米国のガソリン平均価格は1ガロン当たり4.042ドル(約580円)に達し、11月の米中間選挙を控えてエネルギー政策が注目を集めている。しかし、米国がイラン船舶を拿捕したことで、イランはホルムズ海峡の封鎖を再開すると発表。これにより、すでに前年比で0.89ドル高となっているガソリン価格のさらなる上昇が懸念されている。

こうした中、トランプ政権内からはガソリン価格の見通しに関する矛盾した発言が相次いでいる。エネルギー長官のクリス・ライト氏は先週末のCNN出演時に「ガソリン価格はおそらくピークを迎えた」としながらも、3ドル台への下落は「今年後半か来年以降」になる可能性を示唆した。

しかし、トランプ大統領はこれに対し「完全に間違っている」と一蹴。自身のメディア出演で「イランとの戦争が終われば、ガソリン価格はすぐに3ドル台まで下がる」と主張した。実際、ガソリン価格はわずか1カ月で2.95ドル台から4ドル台へと急騰しており、その見通しには疑問が残る。

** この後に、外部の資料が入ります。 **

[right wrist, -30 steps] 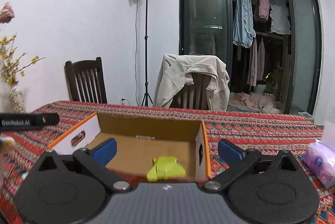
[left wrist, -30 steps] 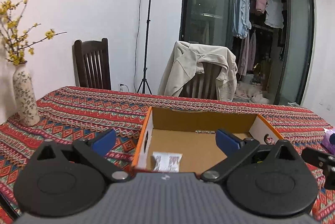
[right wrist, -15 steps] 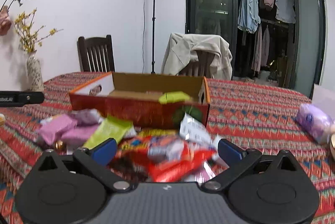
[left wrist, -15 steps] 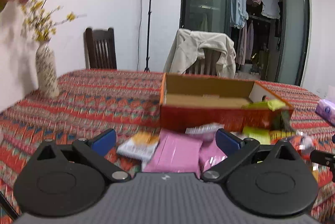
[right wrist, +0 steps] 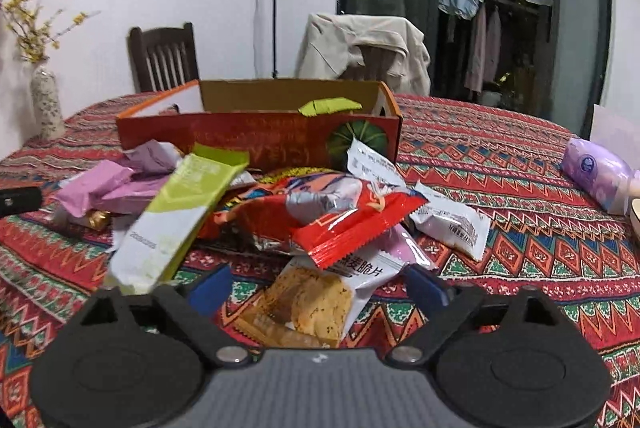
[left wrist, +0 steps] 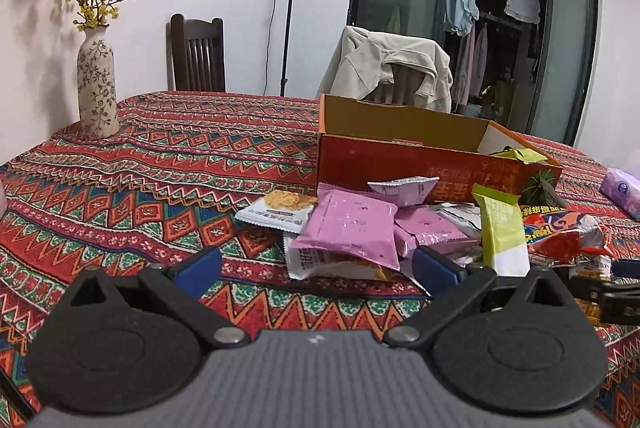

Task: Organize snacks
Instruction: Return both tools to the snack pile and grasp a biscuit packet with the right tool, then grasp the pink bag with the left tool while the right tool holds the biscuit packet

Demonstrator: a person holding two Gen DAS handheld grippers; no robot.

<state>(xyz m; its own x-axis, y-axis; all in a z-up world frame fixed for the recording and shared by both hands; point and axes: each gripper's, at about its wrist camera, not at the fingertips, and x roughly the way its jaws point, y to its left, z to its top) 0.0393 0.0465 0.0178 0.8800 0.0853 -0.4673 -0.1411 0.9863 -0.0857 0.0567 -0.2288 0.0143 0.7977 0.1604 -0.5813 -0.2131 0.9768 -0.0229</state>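
While its blue-padded jaws are closing from wide, the right gripper (right wrist: 318,286) straddles a white cracker packet with a printed biscuit (right wrist: 308,302) without pressing on it, at the near edge of a heap of foil snack packets (right wrist: 280,204) lying on the red patterned tablecloth (right wrist: 500,188) just in front of the open orange cardboard box (right wrist: 256,136). One lime-green packet (right wrist: 330,107) already rests inside that box, and the left gripper (left wrist: 316,268) hangs with its jaws wide apart and nothing between them, near a pink foil packet (left wrist: 352,224) on the heap's left side.
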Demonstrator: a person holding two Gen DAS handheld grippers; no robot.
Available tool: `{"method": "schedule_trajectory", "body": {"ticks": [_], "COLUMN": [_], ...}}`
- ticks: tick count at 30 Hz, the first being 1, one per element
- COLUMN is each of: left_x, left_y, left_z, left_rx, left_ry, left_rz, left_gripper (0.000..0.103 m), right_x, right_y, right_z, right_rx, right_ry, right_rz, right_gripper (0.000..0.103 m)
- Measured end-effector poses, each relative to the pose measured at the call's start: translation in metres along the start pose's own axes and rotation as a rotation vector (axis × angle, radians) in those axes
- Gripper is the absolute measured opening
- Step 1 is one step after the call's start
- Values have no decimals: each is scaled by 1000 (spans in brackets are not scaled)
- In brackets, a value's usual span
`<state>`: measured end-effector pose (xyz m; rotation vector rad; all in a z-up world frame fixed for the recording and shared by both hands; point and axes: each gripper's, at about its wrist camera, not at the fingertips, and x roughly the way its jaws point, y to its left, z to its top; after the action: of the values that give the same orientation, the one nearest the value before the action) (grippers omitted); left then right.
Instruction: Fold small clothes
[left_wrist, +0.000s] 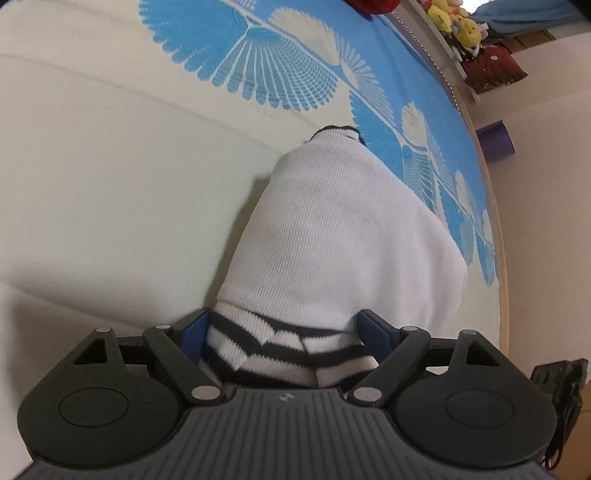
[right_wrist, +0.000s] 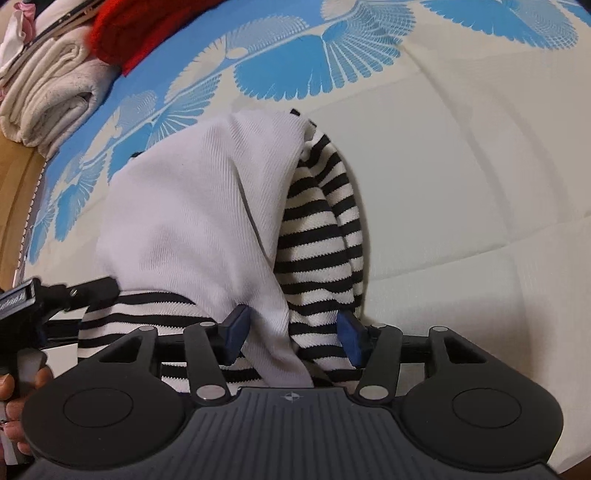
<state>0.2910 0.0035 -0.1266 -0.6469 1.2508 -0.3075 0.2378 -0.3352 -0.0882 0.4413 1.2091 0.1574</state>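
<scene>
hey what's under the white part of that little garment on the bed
Black-and-white striped fabric shows beneath the white panel, poking out at its right edge and bottom hem. How far the stripes run underneath is covered. Below everything lies the bedspread.

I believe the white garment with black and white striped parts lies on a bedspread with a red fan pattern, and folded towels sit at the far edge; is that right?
Nearly. The fan pattern on the bedspread is blue, not red, as the right wrist view shows. The rest holds: the white garment with striped parts lies on it, and folded towels sit at the far edge.
</scene>
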Motion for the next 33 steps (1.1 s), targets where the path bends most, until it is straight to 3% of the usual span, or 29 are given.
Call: {"method": "schedule_trajectory", "body": {"ticks": [1, 2, 4, 5, 6, 9, 12, 15, 17, 20, 23, 25, 27, 30, 32, 33], "left_x": [4, 4, 0, -5, -13, -45, -73, -94, -109, -119, -109, -83, -74, -91, -100, -104], "left_y": [-1, -3, -8, -13, -20, -38, -35, -20, -15, -10, 2, 12, 18, 19, 11, 5], "left_z": [1, 1, 2, 4, 6, 15, 29, 44, 43, 38, 31, 24, 19, 15, 9, 4], "left_rx": [4, 17, 48, 74, 114, 209, 226, 183, 222, 281, 305, 354, 374, 313, 344, 376], "left_ry": [-8, -21, -54, -79, -113, -240, -344, -378, -401, -355, -229, -111, -110, -147, -163, -163], "left_rz": [1, 6, 18, 24, 36, 80, 124, 144, 188, 194, 172, 273, 337, 290, 272, 263], "left_gripper": [85, 78, 60, 47, 43, 42, 48, 62, 63, 63, 63, 67, 70, 69, 69, 69], "right_x": [1, 2, 3, 3, 2, -1, -4, -3, 4, 21, 31, 37, 38, 30, 21, 16], "right_y": [3, 4, 8, 9, 12, 24, 44, 64, 77, 88, 95, 92, 92, 98, 102, 104], "right_z": [1, 3, 5, 8, 10, 20, 32, 46, 53, 62, 62, 65, 63, 57, 52, 50], "right_rx": [-2, -2, -2, 6, 16, 12, -5, -26, -42, -63, -103, -78, -62, -72, -100, -114], "right_ry": [-5, -9, -27, -41, -63, -129, -213, -281, -294, -255, -235, -208, -201, -228, -253, -254], "right_rz": [-4, -6, -21, -17, -8, 38, 106, 150, 136, 74, 9, -7, -3, 5, -8, -4], "right_gripper": [34, 30, 14, 12, 10, 8, 7, 7, 7, 6, 6, 7, 8, 14, 16, 24]}}
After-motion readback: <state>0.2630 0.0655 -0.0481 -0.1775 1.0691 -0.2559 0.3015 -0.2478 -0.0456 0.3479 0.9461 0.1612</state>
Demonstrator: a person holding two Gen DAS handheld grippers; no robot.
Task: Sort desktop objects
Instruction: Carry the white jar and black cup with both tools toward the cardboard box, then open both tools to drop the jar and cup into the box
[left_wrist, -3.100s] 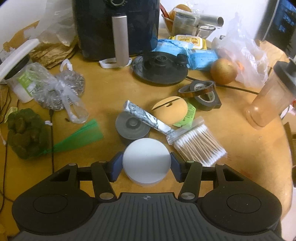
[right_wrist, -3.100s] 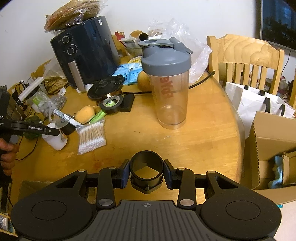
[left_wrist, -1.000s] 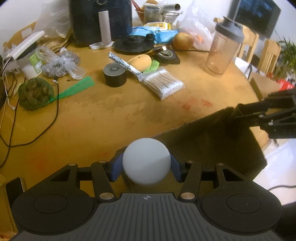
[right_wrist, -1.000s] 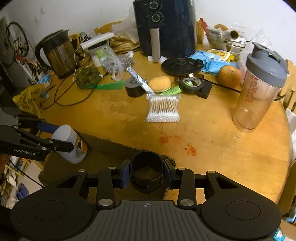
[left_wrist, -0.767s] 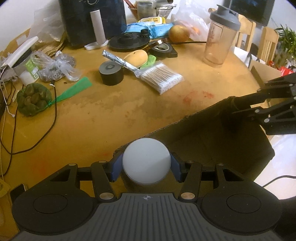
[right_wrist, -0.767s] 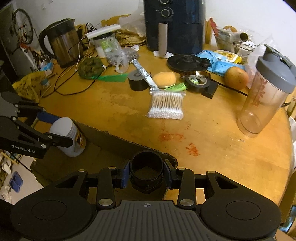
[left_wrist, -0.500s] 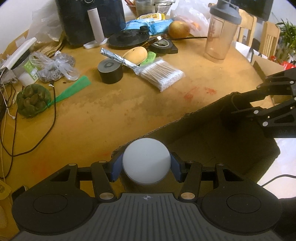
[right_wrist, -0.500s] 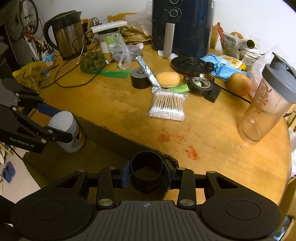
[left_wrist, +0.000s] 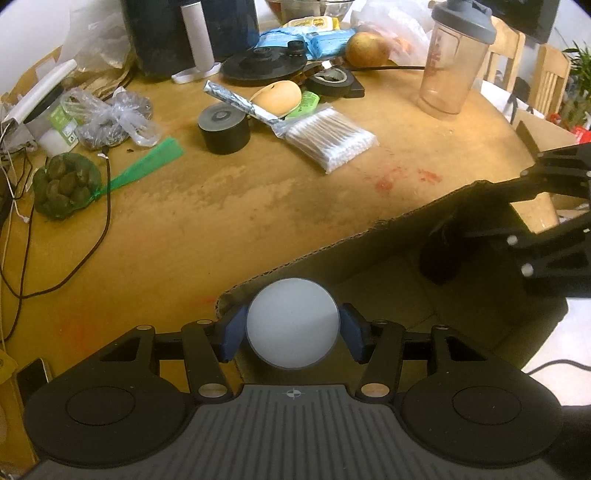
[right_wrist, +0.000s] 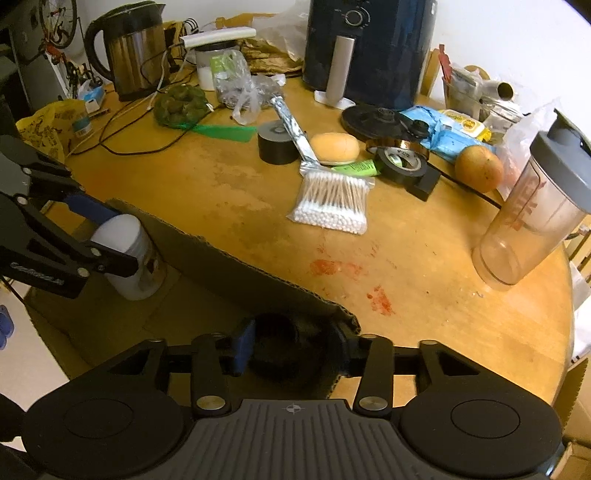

国際エネルギー機関(IEA)は、イラン紛争が「歴史上最も深刻な石油供給ショック」を引き起こしたと指摘。3月には世界の石油在庫が8500万バレル減少し、特に中東湾岸諸国以外の在庫は2億500万バレルも減少した。IEAは「ホルムズ海峡の航行再開が、エネルギー供給と価格、そして世界経済の圧力緩和に向けた最も重要な要因」と強調している。

米国とイランの緊張がエネルギー市場に与える影響

  • 米国によるイラン船舶拿捕:米国がイラン船舶を拿捕したことで、イランはホルムズ海峡の封鎖を再開すると発表。これにより、原油の供給ルートがさらに制限される可能性が高まった。
  • 和平交渉の行方:最新のエスカレーションにより、和平交渉の見通しが不透明に。イランは報復措置を示唆しており、事態の悪化が懸念される。
  • ガソリン価格の急騰:過去1カ月でガソリン価格は2.95ドル台から4ドル台へと急上昇。トランプ大統領の楽観的な見通しとは裏腹に、実態は厳しい状況が続いている。

専門家の見解:ホルムズ海峡の封鎖が鍵を握る

「ホルムズ海峡の航行再開は、エネルギー供給の回復と価格の安定化に向けた最も重要なステップだ。しかし、現状ではその見通しは立っていない。」
— 国際エネルギー機関(IEA)

米国とイランの緊張が続く中、エネルギー市場の先行きは依然として不透明だ。トランプ大統領の楽観的な発言とは裏腹に、ガソリン価格の下落には多くのハードルが存在する。